(Given material begins)

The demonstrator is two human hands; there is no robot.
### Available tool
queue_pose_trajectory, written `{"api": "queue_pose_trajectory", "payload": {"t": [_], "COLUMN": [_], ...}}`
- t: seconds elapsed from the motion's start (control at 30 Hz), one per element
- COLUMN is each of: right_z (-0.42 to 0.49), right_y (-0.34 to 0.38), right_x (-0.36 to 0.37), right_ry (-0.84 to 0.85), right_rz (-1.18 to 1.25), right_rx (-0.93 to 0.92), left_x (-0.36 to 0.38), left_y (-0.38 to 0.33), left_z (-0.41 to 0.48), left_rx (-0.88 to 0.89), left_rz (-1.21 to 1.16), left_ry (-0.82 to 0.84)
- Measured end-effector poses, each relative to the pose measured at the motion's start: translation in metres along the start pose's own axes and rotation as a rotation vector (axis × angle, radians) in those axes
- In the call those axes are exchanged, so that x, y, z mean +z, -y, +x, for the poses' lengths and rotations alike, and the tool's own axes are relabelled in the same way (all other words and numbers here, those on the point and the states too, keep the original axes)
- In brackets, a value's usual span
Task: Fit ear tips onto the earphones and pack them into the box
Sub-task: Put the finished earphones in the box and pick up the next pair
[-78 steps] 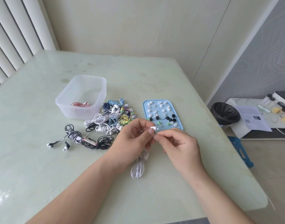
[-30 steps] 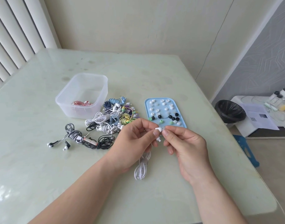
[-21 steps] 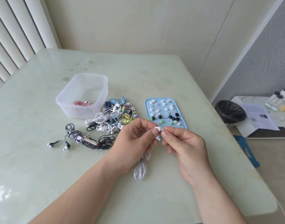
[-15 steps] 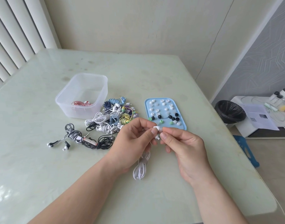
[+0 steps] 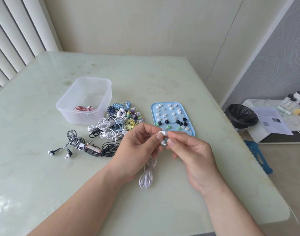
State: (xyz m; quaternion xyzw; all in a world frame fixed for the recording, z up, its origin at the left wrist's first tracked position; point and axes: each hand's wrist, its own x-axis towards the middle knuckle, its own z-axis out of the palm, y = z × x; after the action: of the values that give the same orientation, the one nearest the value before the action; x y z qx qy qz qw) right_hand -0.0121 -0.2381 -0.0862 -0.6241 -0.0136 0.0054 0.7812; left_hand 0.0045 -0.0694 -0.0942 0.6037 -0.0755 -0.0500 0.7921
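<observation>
The white earbud (image 5: pixel 162 133) is held above the tabletop (image 5: pixel 43 167) between both hands. The left hand (image 5: pixel 137 150) has thumb and forefinger clamped on its body, and the right hand (image 5: pixel 191 155) has its fingers pinched together on the nose end. The second earbud (image 5: pixel 162 143) hangs just below, and the coiled white cable (image 5: pixel 147 174) trails down at 6 o'clock onto the tabletop.

This looks like the tip-fitting step, though the fingertips hide whether the tip is seated. The next move likely calls for a firm push and twist, then the second earbud.

At 1 o'clock lies the blue tray (image 5: pixel 153 106) of loose ear tips (image 5: pixel 170 108). The earphone pile (image 5: pixel 118 123) sits at 10 o'clock. Beyond it is the clear box (image 5: pixel 94 79), which holds one red-and-white set (image 5: pixel 83 109).
</observation>
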Motion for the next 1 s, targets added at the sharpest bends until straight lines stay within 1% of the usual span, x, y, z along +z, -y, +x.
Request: {"api": "queue_pose_trajectory", "payload": {"t": [0.13,0.33,0.6,0.7,0.8,0.87,0.93,0.97,1.0], "right_z": [0.003,0.004,0.004,0.003,0.001,0.001,0.006,0.011,0.018], "right_y": [-0.003,-0.004,-0.007,-0.006,-0.003,0.000,0.004,0.007,0.009], "right_x": [0.000,0.000,0.001,0.003,0.009,0.012,0.014,0.014,0.012], "right_ry": [-0.080,-0.090,-0.080,-0.096,-0.105,-0.133,-0.199,-0.228,-0.242], "right_rz": [0.052,0.064,-0.030,-0.040,-0.055,-0.093,-0.153,-0.238,-0.398], "right_rx": [0.001,-0.010,-0.058,-0.047,-0.035,-0.048,-0.050,-0.060,-0.093], "left_x": [0.000,-0.001,-0.001,0.000,0.001,0.001,0.000,-0.002,-0.002], "left_y": [0.000,-0.001,-0.004,-0.004,-0.005,-0.007,-0.010,-0.011,-0.012], "left_z": [0.000,0.000,-0.002,-0.001,-0.001,0.000,0.000,-0.001,-0.002], "left_rx": [-0.001,-0.004,0.015,0.007,-0.002,-0.011,-0.025,-0.031,-0.038], "left_rz": [0.000,-0.010,0.010,-0.003,-0.065,-0.134,-0.207,-0.237,-0.261], "left_ry": [0.029,0.055,0.092,0.084,0.052,0.012,-0.021,-0.030,-0.037]}}
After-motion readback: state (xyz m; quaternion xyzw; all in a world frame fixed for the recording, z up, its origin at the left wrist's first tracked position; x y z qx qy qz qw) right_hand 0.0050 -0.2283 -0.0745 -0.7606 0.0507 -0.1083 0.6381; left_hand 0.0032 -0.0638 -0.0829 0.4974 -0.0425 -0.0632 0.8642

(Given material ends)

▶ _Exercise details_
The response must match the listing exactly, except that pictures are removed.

▶ _Answer space_
The demonstrator is two human hands; there is no robot.
### Available tool
queue_pose_trajectory, written `{"api": "queue_pose_trajectory", "payload": {"t": [_], "COLUMN": [_], ...}}`
- t: seconds elapsed from the motion's start (control at 30 Hz), one per element
- COLUMN is each of: right_z (-0.42 to 0.49), right_y (-0.34 to 0.38), right_x (-0.36 to 0.37), right_ry (-0.84 to 0.85), right_rz (-1.18 to 1.25), right_rx (-0.93 to 0.92), left_x (-0.36 to 0.38), left_y (-0.38 to 0.33), left_z (-0.41 to 0.48), left_rx (-0.88 to 0.89), left_rz (-1.21 to 1.16), left_ry (-0.82 to 0.84)
- Measured end-effector poses, each relative to the pose measured at the motion's start: translation in metres along the start pose's own axes and rotation as a rotation vector (axis × angle, radians) in those axes
- In the call those axes are exchanged, so that x, y, z mean +z, -y, +x, for the poses' lengths and rotations alike, and the tool's own axes are relabelled in the same way (all other words and numbers here, those on the point and the states too, keep the original axes)
- In brackets, a value's usual span
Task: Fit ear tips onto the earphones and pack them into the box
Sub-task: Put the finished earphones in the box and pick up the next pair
[-78 steps] 
[-30 steps] 
[-21 steps] 
[-15 steps] 
[+0 steps] 
State: (xyz m; quaternion xyzw; all in a world frame fixed for the recording, z up, its origin at the left wrist's first tracked position; point and axes: each hand's wrist, its own x-axis towards the middle knuckle, its own z-axis out of the palm, y = z × x; after the action: of the values that give the same orientation, the one nearest the value before the action; x y z qx qy qz qw) right_hand -0.0121 -0.2381 -0.0862 -0.6241 -0.0136 0.0054 0.7812; left_hand 0.0045 -0.0694 -0.0942 0.6037 -0.0755 -0.0500 0.7921
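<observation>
The white earbud (image 5: pixel 162 133) is held above the tabletop (image 5: pixel 43 167) between both hands. The left hand (image 5: pixel 137 150) has thumb and forefinger clamped on its body, and the right hand (image 5: pixel 191 155) has its fingers pinched together on the nose end. The second earbud (image 5: pixel 162 143) hangs just below, and the coiled white cable (image 5: pixel 147 174) trails down at 6 o'clock onto the tabletop.

This looks like the tip-fitting step, though the fingertips hide whether the tip is seated. The next move likely calls for a firm push and twist, then the second earbud.

At 1 o'clock lies the blue tray (image 5: pixel 153 106) of loose ear tips (image 5: pixel 170 108). The earphone pile (image 5: pixel 118 123) sits at 10 o'clock. Beyond it is the clear box (image 5: pixel 94 79), which holds one red-and-white set (image 5: pixel 83 109).
</observation>
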Motion for the next 1 s, targets added at the sharpest bends until straight lines stay within 1% of the usual span, x, y, z along +z, -y, +x.
Request: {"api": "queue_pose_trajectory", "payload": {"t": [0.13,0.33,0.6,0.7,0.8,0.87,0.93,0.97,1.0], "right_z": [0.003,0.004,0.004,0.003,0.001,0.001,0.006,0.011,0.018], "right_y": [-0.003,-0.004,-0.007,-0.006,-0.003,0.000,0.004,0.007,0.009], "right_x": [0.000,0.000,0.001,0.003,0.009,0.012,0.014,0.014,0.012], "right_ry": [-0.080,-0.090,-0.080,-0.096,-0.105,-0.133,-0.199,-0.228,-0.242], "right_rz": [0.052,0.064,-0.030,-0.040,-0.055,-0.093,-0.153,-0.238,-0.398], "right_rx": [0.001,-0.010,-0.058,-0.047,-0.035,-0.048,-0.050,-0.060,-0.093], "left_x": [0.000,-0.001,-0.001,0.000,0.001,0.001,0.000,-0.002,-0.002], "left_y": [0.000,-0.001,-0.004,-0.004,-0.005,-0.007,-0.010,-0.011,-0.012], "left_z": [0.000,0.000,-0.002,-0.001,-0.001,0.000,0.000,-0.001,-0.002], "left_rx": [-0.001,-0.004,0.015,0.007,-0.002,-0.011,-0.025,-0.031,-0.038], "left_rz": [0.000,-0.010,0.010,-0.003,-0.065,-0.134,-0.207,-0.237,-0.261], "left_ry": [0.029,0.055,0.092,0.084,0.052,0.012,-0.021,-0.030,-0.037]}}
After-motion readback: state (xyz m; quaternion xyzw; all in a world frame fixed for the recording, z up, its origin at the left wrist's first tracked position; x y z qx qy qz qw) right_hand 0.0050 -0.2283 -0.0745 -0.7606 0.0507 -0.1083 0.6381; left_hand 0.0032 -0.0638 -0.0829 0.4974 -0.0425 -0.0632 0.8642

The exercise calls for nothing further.